▶ [Your assignment]: Look for the line that contains "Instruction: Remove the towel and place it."; output that line and every line after it exactly, through the final line of the material below, and nothing else.

** Opening Information shown block **

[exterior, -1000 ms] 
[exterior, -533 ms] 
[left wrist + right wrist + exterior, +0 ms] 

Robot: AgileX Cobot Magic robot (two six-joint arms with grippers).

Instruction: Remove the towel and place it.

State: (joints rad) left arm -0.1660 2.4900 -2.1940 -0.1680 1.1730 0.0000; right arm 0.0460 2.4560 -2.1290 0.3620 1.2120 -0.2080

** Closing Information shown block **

▶ [Output below]:
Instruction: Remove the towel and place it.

State: (joints rad) left arm -0.1660 2.4900 -2.1940 -0.1680 1.1730 0.0000; right arm 0.0460 2.4560 -2.1290 0.3620 1.2120 -0.2080

No further output is needed here.